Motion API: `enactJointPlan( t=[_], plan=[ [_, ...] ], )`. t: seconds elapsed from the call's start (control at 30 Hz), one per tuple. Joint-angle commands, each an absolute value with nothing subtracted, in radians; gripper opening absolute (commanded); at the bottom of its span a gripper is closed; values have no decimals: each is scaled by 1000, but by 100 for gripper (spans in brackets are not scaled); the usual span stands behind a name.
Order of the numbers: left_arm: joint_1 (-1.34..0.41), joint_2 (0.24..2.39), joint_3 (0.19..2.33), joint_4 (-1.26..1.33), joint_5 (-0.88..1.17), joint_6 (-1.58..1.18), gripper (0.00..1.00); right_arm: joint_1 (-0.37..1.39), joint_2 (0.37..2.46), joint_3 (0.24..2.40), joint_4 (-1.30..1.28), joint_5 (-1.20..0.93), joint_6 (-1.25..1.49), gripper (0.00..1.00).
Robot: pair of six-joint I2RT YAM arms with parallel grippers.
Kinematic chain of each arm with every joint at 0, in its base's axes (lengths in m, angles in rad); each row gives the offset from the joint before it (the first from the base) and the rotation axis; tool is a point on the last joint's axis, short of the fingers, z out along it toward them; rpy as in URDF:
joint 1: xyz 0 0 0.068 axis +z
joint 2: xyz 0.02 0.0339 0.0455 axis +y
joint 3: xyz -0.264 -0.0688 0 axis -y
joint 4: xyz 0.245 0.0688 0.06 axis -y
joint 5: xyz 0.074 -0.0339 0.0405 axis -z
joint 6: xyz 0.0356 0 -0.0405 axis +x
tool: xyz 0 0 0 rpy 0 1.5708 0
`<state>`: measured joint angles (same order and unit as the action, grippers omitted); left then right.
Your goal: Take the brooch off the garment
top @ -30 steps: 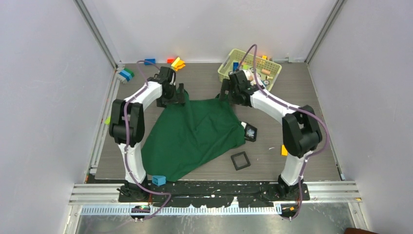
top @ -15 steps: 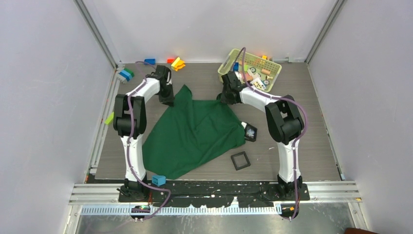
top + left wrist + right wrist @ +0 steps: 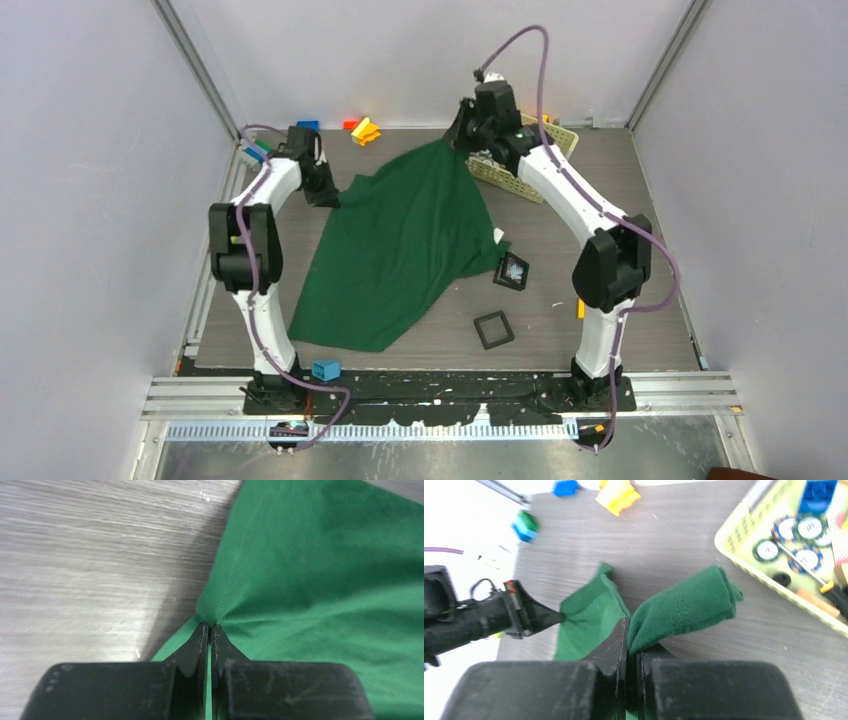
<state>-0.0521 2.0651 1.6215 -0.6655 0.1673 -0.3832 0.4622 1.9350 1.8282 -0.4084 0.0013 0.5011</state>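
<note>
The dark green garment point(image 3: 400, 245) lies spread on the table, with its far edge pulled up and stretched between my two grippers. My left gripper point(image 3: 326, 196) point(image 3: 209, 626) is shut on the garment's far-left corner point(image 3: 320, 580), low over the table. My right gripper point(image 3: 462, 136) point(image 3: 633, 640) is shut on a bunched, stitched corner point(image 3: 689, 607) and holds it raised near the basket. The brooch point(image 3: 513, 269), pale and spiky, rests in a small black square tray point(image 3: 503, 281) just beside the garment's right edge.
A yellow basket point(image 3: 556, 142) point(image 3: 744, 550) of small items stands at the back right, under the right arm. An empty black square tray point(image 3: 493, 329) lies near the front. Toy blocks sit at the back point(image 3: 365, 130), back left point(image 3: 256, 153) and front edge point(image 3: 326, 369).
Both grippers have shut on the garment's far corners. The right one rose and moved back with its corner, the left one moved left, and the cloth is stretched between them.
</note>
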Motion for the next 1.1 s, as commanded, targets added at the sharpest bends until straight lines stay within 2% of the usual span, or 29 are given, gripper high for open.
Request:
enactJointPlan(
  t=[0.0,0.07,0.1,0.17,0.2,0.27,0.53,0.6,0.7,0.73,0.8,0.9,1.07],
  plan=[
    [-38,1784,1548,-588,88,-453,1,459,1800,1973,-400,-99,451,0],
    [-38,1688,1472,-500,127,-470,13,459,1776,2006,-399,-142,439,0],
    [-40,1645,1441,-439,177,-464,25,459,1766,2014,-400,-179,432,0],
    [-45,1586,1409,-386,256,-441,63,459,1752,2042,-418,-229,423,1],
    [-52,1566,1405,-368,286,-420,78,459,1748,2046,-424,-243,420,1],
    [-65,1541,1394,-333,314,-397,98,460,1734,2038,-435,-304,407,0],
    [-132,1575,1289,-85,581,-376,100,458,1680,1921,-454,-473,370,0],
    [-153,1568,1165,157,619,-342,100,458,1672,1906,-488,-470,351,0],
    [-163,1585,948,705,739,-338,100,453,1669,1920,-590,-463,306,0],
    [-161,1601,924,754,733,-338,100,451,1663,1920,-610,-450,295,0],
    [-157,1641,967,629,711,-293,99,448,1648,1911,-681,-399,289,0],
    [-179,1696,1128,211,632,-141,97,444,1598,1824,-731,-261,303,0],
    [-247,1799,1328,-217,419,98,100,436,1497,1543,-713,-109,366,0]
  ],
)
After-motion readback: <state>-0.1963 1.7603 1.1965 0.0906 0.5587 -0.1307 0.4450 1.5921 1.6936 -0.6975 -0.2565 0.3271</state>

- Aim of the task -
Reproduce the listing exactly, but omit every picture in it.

- Answer -
Motion API: `enactJointPlan( t=[_], plan=[ [_, ...] ], )`. t: seconds elapsed from the call's start (control at 30 Hz), one per tuple. Joint-angle commands, each an absolute value with nothing subtracted, in radians; gripper opening absolute (commanded); at the bottom of its span a gripper is closed; values have no decimals: each is scaled by 1000, but by 100 for gripper (spans in brackets are not scaled); the usual span stands behind a name.
Order of the numbers: left_arm: joint_1 (-1.34..0.41), joint_2 (0.24..2.39), joint_3 (0.19..2.33), joint_4 (-1.26..1.33), joint_5 (-0.88..1.17), joint_6 (-1.58..1.18), gripper (0.00..1.00); right_arm: joint_1 (-0.37..1.39), joint_2 (0.37..2.46), joint_3 (0.24..2.40), joint_4 (-1.30..1.28), joint_5 (-1.20..0.93), joint_6 (-1.25..1.49), gripper (0.00..1.00).
Robot: pair of six-joint I2RT YAM arms with parallel grippers.
Kinematic chain of each arm with every joint at 0, in its base's axes (lengths in m, angles in rad); each row gives the offset from the joint before it (the first from the base) and the rotation axis; tool is a point on the last joint's axis, short of the fingers, z out along it toward them; rpy as in URDF:
joint 1: xyz 0 0 0.068 axis +z
joint 2: xyz 0.02 0.0339 0.0455 axis +y
joint 3: xyz -0.264 -0.0688 0 axis -y
joint 4: xyz 0.245 0.0688 0.06 axis -y
joint 5: xyz 0.074 -0.0339 0.0405 axis -z
joint 6: xyz 0.0356 0 -0.0405 axis +x
tool: xyz 0 0 0 rpy 0 1.5708 0
`<state>`: measured joint angles (same order and unit as the action, grippers omitted); left then right.
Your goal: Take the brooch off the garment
top @ -30 steps: 
top @ -15 steps: 
top + left wrist + right wrist @ +0 steps: 
<state>-0.0521 2.0651 1.6215 -0.6655 0.1673 -0.3832 0.4622 1.9350 1.8282 -0.4084 0.0013 0.5011</state>
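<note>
The dark green garment point(image 3: 400, 245) lies spread on the table, with its far edge pulled up and stretched between my two grippers. My left gripper point(image 3: 326, 196) point(image 3: 209, 626) is shut on the garment's far-left corner point(image 3: 320, 580), low over the table. My right gripper point(image 3: 462, 136) point(image 3: 633, 640) is shut on a bunched, stitched corner point(image 3: 689, 607) and holds it raised near the basket. The brooch point(image 3: 513, 269), pale and spiky, rests in a small black square tray point(image 3: 503, 281) just beside the garment's right edge.
A yellow basket point(image 3: 556, 142) point(image 3: 744, 550) of small items stands at the back right, under the right arm. An empty black square tray point(image 3: 493, 329) lies near the front. Toy blocks sit at the back point(image 3: 365, 130), back left point(image 3: 256, 153) and front edge point(image 3: 326, 369).
Both grippers have shut on the garment's far corners. The right one rose and moved back with its corner, the left one moved left, and the cloth is stretched between them.
</note>
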Motion for the next 1.1 s, as commanded, targets added at the sharpest bends until straight lines stay within 2% of the usual span, or 29 are given, gripper high for open.
Request:
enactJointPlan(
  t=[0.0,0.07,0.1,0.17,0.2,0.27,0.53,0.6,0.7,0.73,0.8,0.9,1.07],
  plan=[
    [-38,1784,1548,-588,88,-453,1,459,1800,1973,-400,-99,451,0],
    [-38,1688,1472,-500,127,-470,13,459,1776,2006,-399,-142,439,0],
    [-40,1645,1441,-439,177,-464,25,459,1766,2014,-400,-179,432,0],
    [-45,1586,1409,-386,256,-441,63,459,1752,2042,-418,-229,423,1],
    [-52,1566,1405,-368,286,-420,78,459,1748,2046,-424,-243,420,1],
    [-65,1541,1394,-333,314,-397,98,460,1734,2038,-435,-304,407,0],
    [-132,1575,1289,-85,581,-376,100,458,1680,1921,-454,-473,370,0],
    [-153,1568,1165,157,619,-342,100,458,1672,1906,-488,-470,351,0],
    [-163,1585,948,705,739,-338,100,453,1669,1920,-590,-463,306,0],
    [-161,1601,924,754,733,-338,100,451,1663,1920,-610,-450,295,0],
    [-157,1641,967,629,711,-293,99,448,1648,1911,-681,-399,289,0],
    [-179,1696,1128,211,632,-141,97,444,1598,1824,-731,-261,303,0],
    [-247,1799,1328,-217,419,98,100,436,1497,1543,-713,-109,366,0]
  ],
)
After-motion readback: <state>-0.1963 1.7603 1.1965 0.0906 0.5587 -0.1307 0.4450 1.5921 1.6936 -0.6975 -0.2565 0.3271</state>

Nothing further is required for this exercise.